Task details »
In the copy, every line of the material that follows must appear exactly, and no pictures should.

Data »
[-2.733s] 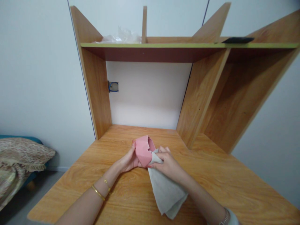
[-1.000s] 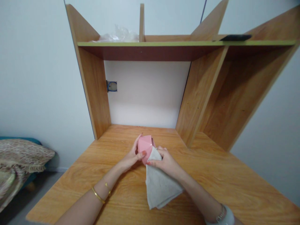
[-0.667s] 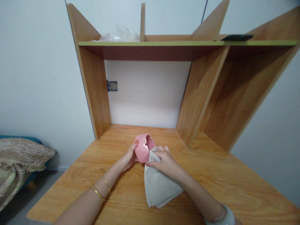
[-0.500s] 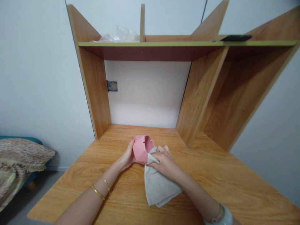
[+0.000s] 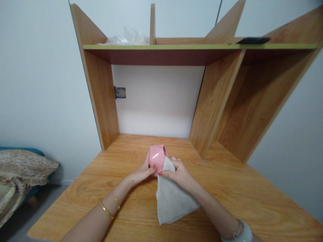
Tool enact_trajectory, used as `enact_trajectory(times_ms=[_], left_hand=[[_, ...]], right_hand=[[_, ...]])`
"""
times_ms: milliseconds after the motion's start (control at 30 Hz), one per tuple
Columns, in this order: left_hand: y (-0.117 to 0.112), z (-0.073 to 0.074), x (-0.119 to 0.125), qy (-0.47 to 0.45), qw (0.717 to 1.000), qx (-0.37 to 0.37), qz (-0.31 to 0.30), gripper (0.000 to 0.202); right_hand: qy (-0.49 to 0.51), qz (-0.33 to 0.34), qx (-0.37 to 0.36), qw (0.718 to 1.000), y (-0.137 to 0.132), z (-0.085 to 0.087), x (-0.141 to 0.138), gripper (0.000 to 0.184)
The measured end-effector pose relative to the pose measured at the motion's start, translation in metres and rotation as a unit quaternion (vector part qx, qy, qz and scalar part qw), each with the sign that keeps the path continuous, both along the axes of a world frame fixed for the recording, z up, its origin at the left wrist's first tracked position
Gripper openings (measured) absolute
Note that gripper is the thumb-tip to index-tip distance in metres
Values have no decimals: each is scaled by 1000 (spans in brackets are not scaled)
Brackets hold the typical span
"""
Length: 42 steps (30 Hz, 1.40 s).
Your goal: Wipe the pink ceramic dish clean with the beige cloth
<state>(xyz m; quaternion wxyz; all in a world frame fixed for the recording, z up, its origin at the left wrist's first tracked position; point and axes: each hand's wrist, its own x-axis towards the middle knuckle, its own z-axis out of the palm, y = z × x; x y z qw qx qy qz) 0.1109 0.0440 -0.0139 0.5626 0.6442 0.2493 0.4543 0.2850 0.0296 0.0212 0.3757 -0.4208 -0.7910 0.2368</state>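
Observation:
A glossy pink faceted container (image 5: 156,158) is tilted with its opening toward the right, just above the desktop. My left hand (image 5: 144,172) grips it from the left and below, thumb on its near face and the other fingers mostly hidden behind. My right hand (image 5: 179,173) pinches a light grey cloth (image 5: 174,203) at the container's mouth. One end of the cloth touches the rim, and the rest hangs down in a broad fold. Whether any fingertips reach inside cannot be made out.
The wooden desktop (image 5: 83,198) carries a hutch with side panels and an upper shelf (image 5: 151,47). On that shelf lie clear plastic wrapping (image 5: 127,37) and a flat black object (image 5: 253,40). An open wall box (image 5: 120,92) shows behind. A patterned cover (image 5: 25,166) lies at the left.
The container has been turned in my left hand, whose thumb now lies across its near face. My right hand and the cloth have shifted slightly at the opening, and the cloth hangs more spread.

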Motion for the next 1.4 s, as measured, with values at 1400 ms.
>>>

Output of the exercise »
[-2.733s] 
[-1.000s] 
[-0.667s] 
[-0.500s] 
[+0.000s] 
Tool enact_trajectory, used as `enact_trajectory(times_ms=[_], left_hand=[[_, ...]], right_hand=[[_, ...]])`
"""
times_ms: milliseconds after the motion's start (control at 30 Hz), one per tuple
Columns, in this order: left_hand: y (-0.117 to 0.112), z (-0.073 to 0.074), x (-0.119 to 0.125), qy (-0.47 to 0.45), qw (0.717 to 1.000), qx (-0.37 to 0.37), qz (-0.31 to 0.30), gripper (0.000 to 0.202); right_hand: qy (-0.49 to 0.51), qz (-0.33 to 0.34), qx (-0.37 to 0.36), qw (0.718 to 1.000), y (-0.137 to 0.132), z (-0.085 to 0.087), x (-0.141 to 0.138), gripper (0.000 to 0.184)
The measured end-effector pose relative to the pose measured at the motion's start, translation in metres and rotation as a unit quaternion (vector part qx, qy, qz and scalar part qw), each with the sign that keeps the path continuous, both along the axes of a world frame fixed for the recording, z up, its origin at the left wrist's first tracked position
Gripper openings (measured) absolute
Note that gripper is the thumb-tip to index-tip distance in metres
Values have no decimals: each is scaled by 1000 (spans in brackets are not scaled)
Brackets hold the typical span
"""
Length: 42 steps (30 Hz, 1.40 s).
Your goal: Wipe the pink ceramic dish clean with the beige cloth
<state>(xyz m; quaternion wxyz; all in a world frame fixed for the recording, z up, its origin at the left wrist's first tracked position; point and axes: each hand's wrist, its own x-axis towards the middle knuckle, its own z-axis out of the palm, y = z × x; x y z qw qx qy qz) 0.1109 0.0440 -0.0139 0.5626 0.6442 0.2493 0.4543 0.2850 0.0296 0.0212 0.3757 -0.4208 -0.7910 0.2368</state>
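Observation:
A glossy pink faceted container (image 5: 156,158) is tilted with its opening toward the right, just above the desktop. My left hand (image 5: 144,172) grips it from the left and below, thumb on its near face and the other fingers mostly hidden behind. My right hand (image 5: 179,173) pinches a light grey cloth (image 5: 174,203) at the container's mouth. One end of the cloth touches the rim, and the rest hangs down in a broad fold. Whether any fingertips reach inside cannot be made out.
The wooden desktop (image 5: 83,198) carries a hutch with side panels and an upper shelf (image 5: 151,47). On that shelf lie clear plastic wrapping (image 5: 127,37) and a flat black object (image 5: 253,40). An open wall box (image 5: 120,92) shows behind. A patterned cover (image 5: 25,166) lies at the left.
The container has been turned in my left hand, whose thumb now lies across its near face. My right hand and the cloth have shifted slightly at the opening, and the cloth hangs more spread.
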
Motion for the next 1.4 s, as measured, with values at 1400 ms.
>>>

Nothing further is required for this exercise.